Finance Minister Grant Robertson said for the first time today that the global Covid-19 economic drama that worsened substantially overnight could be the crisis situation that could trigger the exemption clause in the Government’s much-discussed Budget Responsibility Rules. He suggested today that Covid-19, which crashed stock markets overnight, could have passed that threshold to be the ‘out clause’ in the BRRs.

That would be justified.

Newsroom: Govt locks down travel amid Covid-19 fears

A wave of ministries and DHBs are scrambling to put in place travel policies that have been vetted by health experts and approved by staff and unions as the global Covid-19 crisis worsens. While some say they are sticking to advice from the Ministry of Health and the Ministry of Foreign Affairs and Trade, others have struck out on their own with unique policies.

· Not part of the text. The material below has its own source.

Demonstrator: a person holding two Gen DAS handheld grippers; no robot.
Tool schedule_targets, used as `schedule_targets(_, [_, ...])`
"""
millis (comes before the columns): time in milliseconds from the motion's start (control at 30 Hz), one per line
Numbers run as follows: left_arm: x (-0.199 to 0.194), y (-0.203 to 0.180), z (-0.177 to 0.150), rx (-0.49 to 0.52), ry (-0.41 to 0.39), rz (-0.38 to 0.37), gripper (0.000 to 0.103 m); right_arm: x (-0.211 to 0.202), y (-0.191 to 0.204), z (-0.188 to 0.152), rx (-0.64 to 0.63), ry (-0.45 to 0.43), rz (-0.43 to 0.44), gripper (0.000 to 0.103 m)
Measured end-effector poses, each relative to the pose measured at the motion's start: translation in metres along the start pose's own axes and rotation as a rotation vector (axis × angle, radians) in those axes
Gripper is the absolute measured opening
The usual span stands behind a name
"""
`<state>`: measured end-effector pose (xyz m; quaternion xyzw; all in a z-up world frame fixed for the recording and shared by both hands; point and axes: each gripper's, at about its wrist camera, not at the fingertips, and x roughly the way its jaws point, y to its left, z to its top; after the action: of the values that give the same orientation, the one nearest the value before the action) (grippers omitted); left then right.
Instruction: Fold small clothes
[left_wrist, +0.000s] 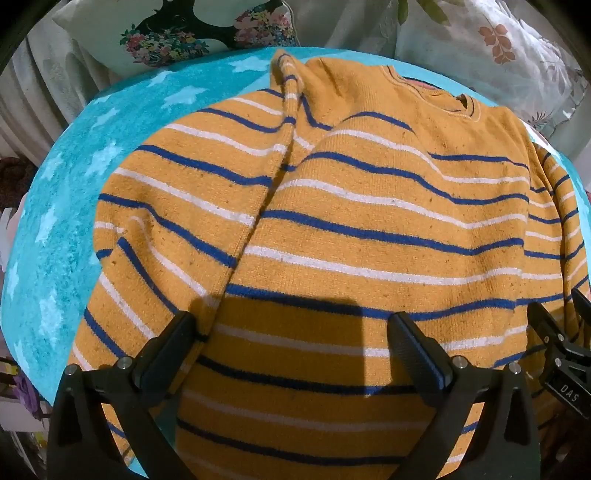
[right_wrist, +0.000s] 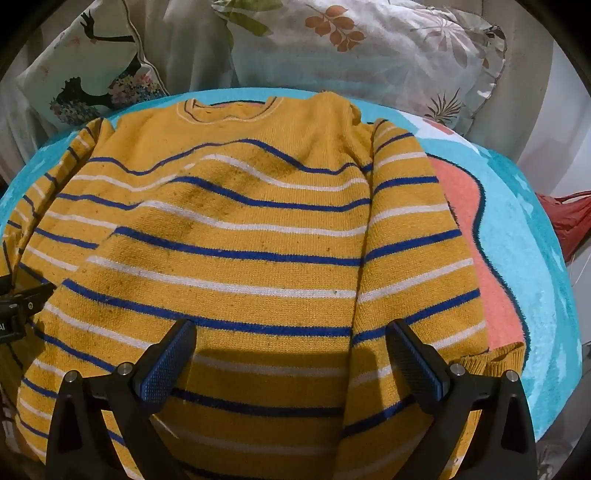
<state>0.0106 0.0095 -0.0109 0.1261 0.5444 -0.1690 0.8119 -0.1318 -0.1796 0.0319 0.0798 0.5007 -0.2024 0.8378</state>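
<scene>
Left wrist view: your left gripper (left_wrist: 291, 350) hangs over the lower body of the mustard-yellow knit sweater with blue and white stripes (left_wrist: 369, 229), jaws spread wide, nothing between them. Its shadow falls on the fabric between the fingers; whether the tips touch the knit, you cannot tell from this angle. The sweater lies flat and face-up on the turquoise fleece blanket with pale stars (left_wrist: 74, 206), neckline (left_wrist: 436, 92) at the far end. Its left sleeve (left_wrist: 177, 221) is laid in against the body, running from the shoulder down toward your left finger. Your right gripper pokes in at the right edge (left_wrist: 565, 354), just beside the sweater's other side. Right wrist view: your right gripper (right_wrist: 291, 350) sits over the same lower hem area, jaws also wide apart and empty. The right sleeve (right_wrist: 413, 258) lies along the body's edge, its ribbed cuff (right_wrist: 495, 356) just past your right finger. A dark smudge patch (right_wrist: 207, 206) shows across the chest. A coral-pink shape with a dark outline (right_wrist: 476, 236) printed on the blanket shows beside that sleeve. Two floral-print cushions (right_wrist: 92, 85) lean behind the blanket, and a red cloth item (right_wrist: 569, 218) sits at the far right edge.
</scene>
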Motion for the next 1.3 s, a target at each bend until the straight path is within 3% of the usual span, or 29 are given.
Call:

A Ministry of Health spokesperson told Newsroom that “Ministry of Health employees have been advised that any non-essential international business travel to or through Covid-19 countries of concern should be postponed or cancelled”.

Auckland DHB told staff in a memo on Thursday that it would be restricting overseas travel. Now, Canterbury has joined Auckland, Counties Manukau and Waitematā in slapping a ban on “non-essential international [business] travel” and recommending that staff “consider carefully any private international travel”.

Newsroom: Businesses fear late and weak response

As the Government touts a “targeted approach” to a worsening economy, businesses and economists are starting to say the Government just needs to spend. Sometimes a broad brush approach that slops around plenty of cash is better at helping everyone than targeting and means-testing those with the most obvious and provable problems.

Prime Minister Jacinda Ardern announced yesterday the Government was working on a business continuity package that would include a wage subsidy for affected businesses with possible working capital support.

survey of Retail NZ members showed 60 percent of their members have already been negatively affected by Covid-19. It noted an average 15 percent decrease in sales through its members’ outlets.

Most of those affected retailers (70 percent) expected to have cashflow difficulties as a result of the Covid-19 situation.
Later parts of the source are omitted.